The burgers at Flip represent a variety of unorthodox combinations, from chorizo with manchego to a country fried beef patty with pimento cheese. There’s a tartare and a tuna, all served on little buns with housemade condiments. Or you can order any burger served on a lettuce wrap. I had not noticed that option on previous visits and decided to give it a try.
I have never sat at a table at Flip and today was no exception, the three of us sitting on the cushy white stools at the bar. The space has a retro appeal decked out in white vinyl and laminate with touches of red.
AD tried the turkey burger with a side of tempura battered butternut squash fries. BH went with the po boyger, a patty made of shrimp and served with shredded lettuce, Old Bay mayo and tabasco. He ordered onion rings on the side. I’ve had the turkey burger before, topped with cheese, avocado, sprouts, and pomegranite ketchup….it’s pretty tasty. They were both quite pleased.
There has been a definite improvement on the fried sides…..much less greasy than before. Butternut squash fries were good, sprinkled with spices, and the onion rings were excellent.
My crab burger failed to thrill me, however. Topped with green curry sauce, pickled apple, and micro greens, it sounded more flavorful than it was. On the guilt-free lettuce wrap it didn’t seem worth its $14 price tag, yet is a bargain compared to the kobe burger with seared foie gras at $39.
Of all the burgers I’ve sampled at Flip, my favorite is the lamb burger with cheese, green olive relish, cucumber yogurt, and raisin ketchup.
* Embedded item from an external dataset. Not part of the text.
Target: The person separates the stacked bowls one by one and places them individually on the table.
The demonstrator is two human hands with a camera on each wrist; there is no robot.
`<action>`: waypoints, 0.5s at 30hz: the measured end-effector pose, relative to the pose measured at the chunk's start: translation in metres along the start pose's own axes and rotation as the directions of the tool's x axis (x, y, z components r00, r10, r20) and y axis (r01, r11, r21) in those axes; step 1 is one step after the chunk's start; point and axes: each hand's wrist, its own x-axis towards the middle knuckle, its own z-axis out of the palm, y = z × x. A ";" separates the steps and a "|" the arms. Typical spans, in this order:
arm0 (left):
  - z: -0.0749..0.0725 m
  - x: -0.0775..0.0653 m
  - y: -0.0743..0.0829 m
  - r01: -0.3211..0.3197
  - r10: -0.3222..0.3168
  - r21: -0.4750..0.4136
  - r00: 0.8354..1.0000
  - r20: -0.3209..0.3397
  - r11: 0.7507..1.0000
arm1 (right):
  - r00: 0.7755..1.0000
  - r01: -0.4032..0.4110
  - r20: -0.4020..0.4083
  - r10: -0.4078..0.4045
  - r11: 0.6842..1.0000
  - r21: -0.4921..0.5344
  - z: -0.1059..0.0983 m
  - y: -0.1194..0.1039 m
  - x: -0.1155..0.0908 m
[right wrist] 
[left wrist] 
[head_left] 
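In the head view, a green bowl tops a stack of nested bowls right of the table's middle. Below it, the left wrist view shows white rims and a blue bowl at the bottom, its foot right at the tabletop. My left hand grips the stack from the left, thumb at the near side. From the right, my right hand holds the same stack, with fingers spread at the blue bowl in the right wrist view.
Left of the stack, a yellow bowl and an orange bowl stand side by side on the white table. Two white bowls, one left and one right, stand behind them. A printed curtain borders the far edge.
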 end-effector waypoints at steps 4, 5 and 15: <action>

Although each burger is a miniscule 5.5 ounces, they are pattied thick and the smooth toasted buns hold up well.
We didn’t indulge in a shake on this visit, but I’ve had the Nutella and burnt marshmallow which is a yummy textural treat. And, of course, how could I not try the foie gras milkshake? Made famous (or infamous?) at the chef’s short-lived restaurant, Blais, in 2005, it has been resurected at Flip. A liver milkshake you say? Sounds f#*cking disgusting indeed, but I must admit I loved it. It’s sorta like vanilla with chunks of fat in it. Still sounds disgusting. Try it.